Rutinitas Hasan setiap sore membimbing anak-anak mengaji membuat Emak Nurbaya sedikit lega. Awalnya ia begitu takut ketika melepas “unggaskan” anaknya seorang diri ke Kota Padang. Kehidupan di kota besar dengan segala racun yang ditawarkan mampu membius dan menjerat siapa saja. Jika tidak kuat iman, bisa-bisa tenggelam oleh gemerlapnya dunia. Namun, kegundahan itu perlahan sirna setelah mendapati Hasan masih mengemban wasiat almarhum suaminya, yakni menjaga hafalan Alquran.
“Pandai-pandailah membawa diri. Ke mana pun kaki melangkah dan di mana pun bumi dipijak, jadikan agama sebagai petunjuk agar tidak tersesat dan terombang-ambing dalam mengarungi kehidupan.” Begitulah wasiat mendiang bapaknya dahulu. Hasan paham betul akan amanah berharga yang dititipkan bapaknya maka ia memilih menuntaskan waktu saban sore dengan menjadi guru ngaji daripada berleha-leha seperti kawan-kawannya.
Setelah berkemas dan memasukkan beberapa keperluan dalam kantong hitam, Hasan menarik langkah keluar kamar. Seperti biasa, tak satu pun teman kos yang ia jumpai. Mereka lebih betah menuntaskan waktu di luar ketimbang di kos, kecuali jika pacar mereka datang akan lain ceritanya.
“San…, kamu harus pulang sekarang.” Suara laki-laki dewasa berhasil ditangkap oleh kupingnya ketika hendak memutar kunci yang menempel pada daun pintu berwarna kecoklatan. Hasan membalikkan badan dan memutar kepalanya.
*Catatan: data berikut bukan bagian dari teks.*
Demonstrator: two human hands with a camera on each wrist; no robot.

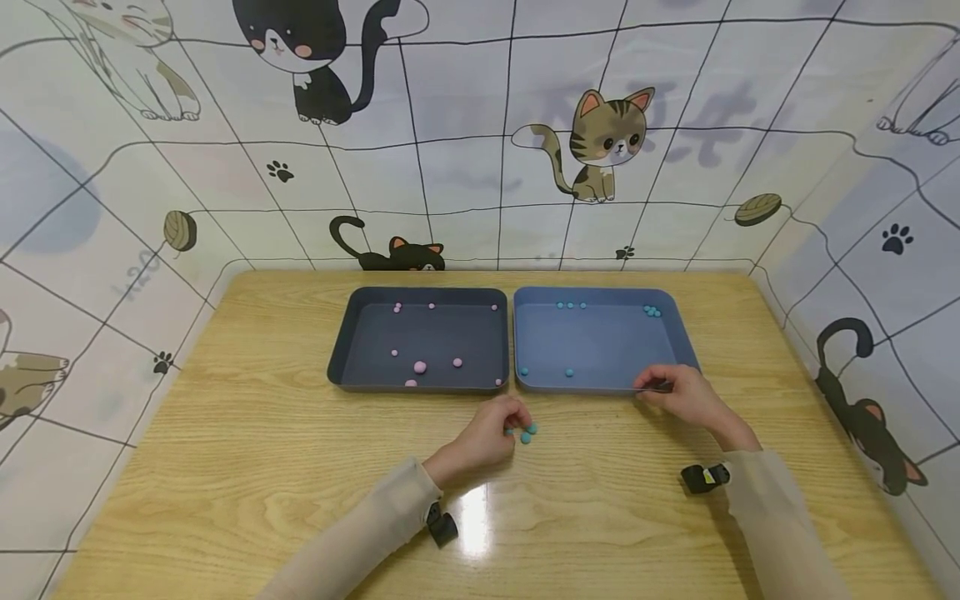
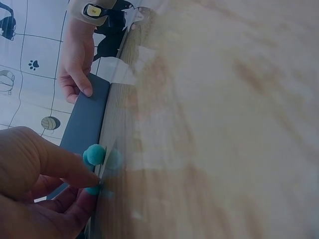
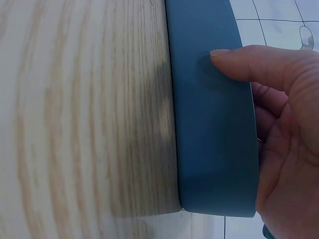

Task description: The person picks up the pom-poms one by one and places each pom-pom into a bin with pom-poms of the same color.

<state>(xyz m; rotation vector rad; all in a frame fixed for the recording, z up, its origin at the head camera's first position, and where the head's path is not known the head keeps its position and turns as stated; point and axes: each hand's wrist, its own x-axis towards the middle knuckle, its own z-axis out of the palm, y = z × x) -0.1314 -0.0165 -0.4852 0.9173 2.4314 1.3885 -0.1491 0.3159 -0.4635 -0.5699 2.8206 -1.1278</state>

“Pak Yahya?” Lelaki itu mengangguk.
“Kenapa harus pulang, Pak? Apa yang terjadi?” ucap Hasan dengan kecemasan bercampur heran yang menyeruak secara bersamaan. Baru tiga hari silam ia dari kampung dan sekarang Pak Yahya datang untuk memintanya kembali pulang. Jangan-jangan terjadi sesuatu dengan emak, begitulah pikir Hasan.
“Pokoknya kamu harus pulang,” ujar Pak Yahya tanpa mengurai alasan yang dinanti Hasan.
“Ada apa dengan emak, Pak?” Sekonyong-konyong Hasan meraih kemudian menggenggam tangan lelaki itu dengan nada memelas.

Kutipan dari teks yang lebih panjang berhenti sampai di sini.